## WHAT THE TASK REQUIRES
Tally every line of the listing below that holds "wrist", then give the tally alone.
=== DATASET CONTENT ===
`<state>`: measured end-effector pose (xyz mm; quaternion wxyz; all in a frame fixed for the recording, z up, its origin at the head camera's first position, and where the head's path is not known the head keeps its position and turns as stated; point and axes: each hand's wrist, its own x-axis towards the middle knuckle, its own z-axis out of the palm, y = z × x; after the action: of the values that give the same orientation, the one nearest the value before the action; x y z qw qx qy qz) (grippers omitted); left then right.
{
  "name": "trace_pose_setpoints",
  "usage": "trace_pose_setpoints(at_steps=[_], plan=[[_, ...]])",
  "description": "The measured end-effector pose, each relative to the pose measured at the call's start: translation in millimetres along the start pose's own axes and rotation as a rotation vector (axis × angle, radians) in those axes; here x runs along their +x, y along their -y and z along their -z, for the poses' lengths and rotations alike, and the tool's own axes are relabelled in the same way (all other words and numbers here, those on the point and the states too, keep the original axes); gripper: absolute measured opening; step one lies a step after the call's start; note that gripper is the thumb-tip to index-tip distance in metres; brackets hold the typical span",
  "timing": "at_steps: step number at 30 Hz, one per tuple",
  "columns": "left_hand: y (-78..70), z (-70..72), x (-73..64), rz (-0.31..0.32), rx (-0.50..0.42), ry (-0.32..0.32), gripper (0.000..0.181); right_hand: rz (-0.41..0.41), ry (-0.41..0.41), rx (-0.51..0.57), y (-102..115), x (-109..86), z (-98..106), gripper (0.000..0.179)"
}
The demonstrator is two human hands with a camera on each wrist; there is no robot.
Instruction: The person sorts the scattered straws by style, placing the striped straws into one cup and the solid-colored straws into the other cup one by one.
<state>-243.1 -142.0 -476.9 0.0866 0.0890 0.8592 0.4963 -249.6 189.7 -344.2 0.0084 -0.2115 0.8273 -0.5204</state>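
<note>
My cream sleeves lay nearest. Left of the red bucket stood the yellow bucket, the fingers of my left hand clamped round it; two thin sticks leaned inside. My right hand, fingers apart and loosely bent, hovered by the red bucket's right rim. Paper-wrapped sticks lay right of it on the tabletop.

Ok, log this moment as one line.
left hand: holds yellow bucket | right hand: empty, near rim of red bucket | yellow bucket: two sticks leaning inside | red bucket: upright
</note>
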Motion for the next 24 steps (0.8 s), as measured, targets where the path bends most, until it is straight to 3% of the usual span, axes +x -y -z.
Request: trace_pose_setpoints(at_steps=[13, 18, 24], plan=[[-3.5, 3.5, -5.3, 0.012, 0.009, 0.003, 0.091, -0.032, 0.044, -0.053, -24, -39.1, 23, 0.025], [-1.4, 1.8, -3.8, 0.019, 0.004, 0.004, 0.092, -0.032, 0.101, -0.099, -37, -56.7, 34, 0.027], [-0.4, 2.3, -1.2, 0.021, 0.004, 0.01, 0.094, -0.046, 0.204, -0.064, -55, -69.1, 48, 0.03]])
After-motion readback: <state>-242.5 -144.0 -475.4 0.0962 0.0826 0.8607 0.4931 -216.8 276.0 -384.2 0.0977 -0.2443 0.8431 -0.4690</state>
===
## RESPONSE
2